_What is needed_.
Your answer must be a word-for-word copy of the listing below, minus its pictures.

_Dataset extract_.

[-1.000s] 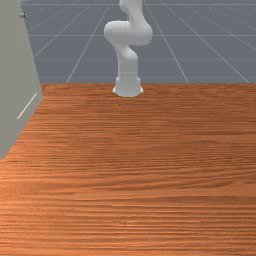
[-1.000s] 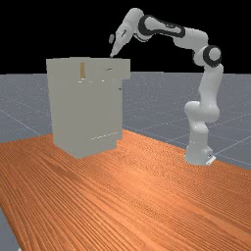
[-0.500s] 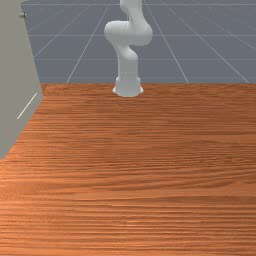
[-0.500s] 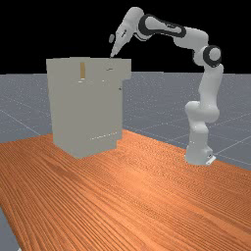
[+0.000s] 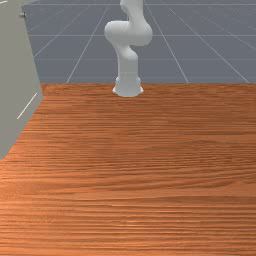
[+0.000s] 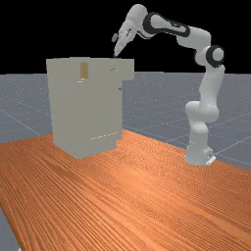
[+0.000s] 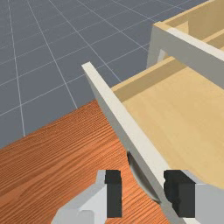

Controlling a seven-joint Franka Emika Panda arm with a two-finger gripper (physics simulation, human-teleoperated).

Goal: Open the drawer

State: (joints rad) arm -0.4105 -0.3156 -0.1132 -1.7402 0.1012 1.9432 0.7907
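Drwr (image 7: 114,109) part-open, claw (image 6: 116,53) spread — nr handle (image 7: 142,179)

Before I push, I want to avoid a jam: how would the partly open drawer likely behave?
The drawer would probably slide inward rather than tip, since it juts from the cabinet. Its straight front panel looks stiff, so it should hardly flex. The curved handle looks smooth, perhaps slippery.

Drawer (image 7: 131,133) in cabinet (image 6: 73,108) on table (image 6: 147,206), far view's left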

_Solution below_.
[-1.000s] 
[-1.000s] 
[-0.500s] 
[-0.500s] 
[+0.000s] 
[+0.000s] 
[+0.000s] 

Controlling a seven-joint Franka Emika Panda arm with a two-finger gripper (physics simulation, human-teleoperated).

Goal: Open the drawer

State: (joints rad) arm -0.4105 -0.3156 -0.1132 -1.7402 0.1012 1.9432 0.7907
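Drwr (image 7: 114,109) part-open, claw (image 6: 116,53) spread — nr handle (image 7: 142,179)

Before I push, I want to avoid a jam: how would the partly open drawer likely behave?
The drawer would probably slide inward rather than tip, since it juts from the cabinet. Its straight front panel looks stiff, so it should hardly flex. The curved handle looks smooth, perhaps slippery.

Drawer (image 7: 131,133) in cabinet (image 6: 73,108) on table (image 6: 147,206), far view's left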

The complete answer has been given.